What the exercise asks
Output the first line of the listing and each line after it, up to and including the line that contains "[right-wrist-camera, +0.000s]", exactly as written, minus the pictures.

Provided material
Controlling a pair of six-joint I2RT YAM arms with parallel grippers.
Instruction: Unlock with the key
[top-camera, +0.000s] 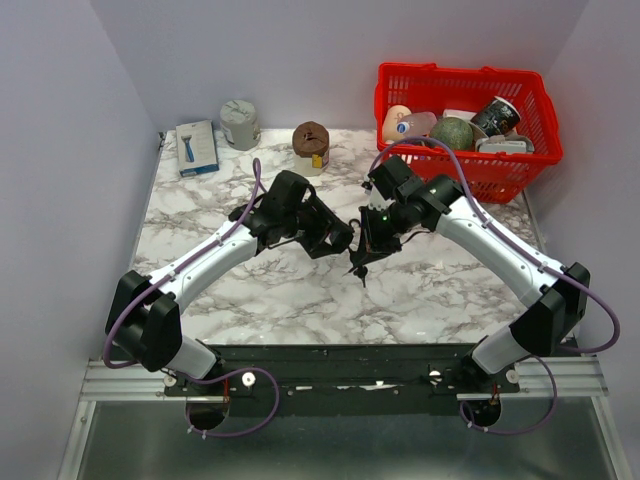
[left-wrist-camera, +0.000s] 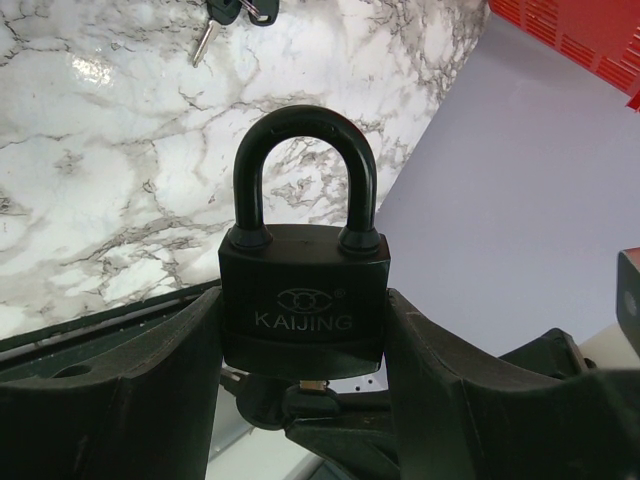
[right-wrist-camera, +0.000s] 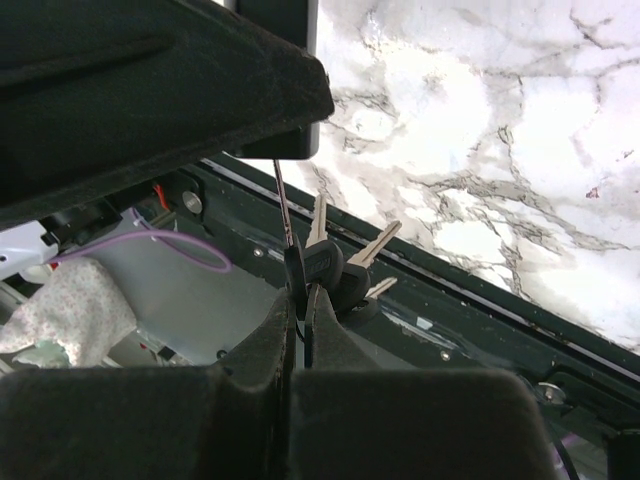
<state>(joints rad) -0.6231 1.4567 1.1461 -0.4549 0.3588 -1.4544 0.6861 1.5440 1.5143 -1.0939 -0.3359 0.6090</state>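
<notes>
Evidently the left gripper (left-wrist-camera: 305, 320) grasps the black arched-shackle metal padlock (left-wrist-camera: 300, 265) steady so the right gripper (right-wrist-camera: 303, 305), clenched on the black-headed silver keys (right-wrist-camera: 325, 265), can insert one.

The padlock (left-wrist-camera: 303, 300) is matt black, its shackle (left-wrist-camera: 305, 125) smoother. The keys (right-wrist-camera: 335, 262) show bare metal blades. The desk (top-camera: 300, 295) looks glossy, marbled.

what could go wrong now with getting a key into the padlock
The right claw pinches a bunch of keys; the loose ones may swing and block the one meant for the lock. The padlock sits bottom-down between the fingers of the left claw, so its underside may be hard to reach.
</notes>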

Written solution
Controlling a pair of six-joint I2RT YAM arms with parallel grippers.
Instruction: Unlock with the key
[top-camera, +0.000s] 
[left-wrist-camera, +0.000s] 
[right-wrist-camera, +0.000s] 

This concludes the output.